Each line from the beginning of the entries below through the line that includes "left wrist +" must be returned exactly as given.
==============================
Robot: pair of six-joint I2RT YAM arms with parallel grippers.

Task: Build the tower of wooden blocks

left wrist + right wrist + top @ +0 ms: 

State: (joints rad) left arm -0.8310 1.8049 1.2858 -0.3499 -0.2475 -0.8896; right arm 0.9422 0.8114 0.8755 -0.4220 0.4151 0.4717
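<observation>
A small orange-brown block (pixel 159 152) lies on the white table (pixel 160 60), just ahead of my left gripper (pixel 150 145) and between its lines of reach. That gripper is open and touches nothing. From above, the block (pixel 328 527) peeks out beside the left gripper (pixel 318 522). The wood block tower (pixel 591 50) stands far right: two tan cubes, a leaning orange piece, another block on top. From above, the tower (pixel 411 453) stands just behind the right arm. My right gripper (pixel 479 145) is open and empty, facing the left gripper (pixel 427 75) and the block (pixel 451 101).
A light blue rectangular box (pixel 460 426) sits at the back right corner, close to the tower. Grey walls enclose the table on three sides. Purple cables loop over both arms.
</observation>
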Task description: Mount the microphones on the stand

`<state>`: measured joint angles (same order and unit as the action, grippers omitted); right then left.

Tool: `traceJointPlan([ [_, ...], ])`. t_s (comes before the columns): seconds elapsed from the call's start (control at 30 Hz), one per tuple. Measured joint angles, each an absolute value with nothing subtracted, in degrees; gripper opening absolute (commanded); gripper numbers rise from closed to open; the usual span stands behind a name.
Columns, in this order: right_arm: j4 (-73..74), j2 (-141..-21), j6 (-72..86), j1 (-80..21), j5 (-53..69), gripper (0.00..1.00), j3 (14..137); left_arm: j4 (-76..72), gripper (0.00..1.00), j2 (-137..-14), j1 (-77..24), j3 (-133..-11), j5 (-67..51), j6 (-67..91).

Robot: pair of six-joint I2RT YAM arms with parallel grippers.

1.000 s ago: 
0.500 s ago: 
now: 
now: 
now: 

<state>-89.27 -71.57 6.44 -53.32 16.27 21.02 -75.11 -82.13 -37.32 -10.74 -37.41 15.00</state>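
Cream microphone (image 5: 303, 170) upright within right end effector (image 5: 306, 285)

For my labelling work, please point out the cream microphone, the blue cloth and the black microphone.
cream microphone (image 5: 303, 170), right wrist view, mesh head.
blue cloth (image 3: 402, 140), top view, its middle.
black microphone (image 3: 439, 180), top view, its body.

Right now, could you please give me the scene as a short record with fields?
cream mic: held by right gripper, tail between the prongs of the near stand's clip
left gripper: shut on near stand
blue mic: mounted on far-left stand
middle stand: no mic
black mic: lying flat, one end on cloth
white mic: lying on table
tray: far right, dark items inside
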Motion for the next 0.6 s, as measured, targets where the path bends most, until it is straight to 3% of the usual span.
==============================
▸ Answer for the task
Robot: pair of six-joint I2RT YAM arms with parallel grippers.

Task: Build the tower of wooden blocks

left wrist + right wrist + top @ +0 ms: 

No more output will be produced.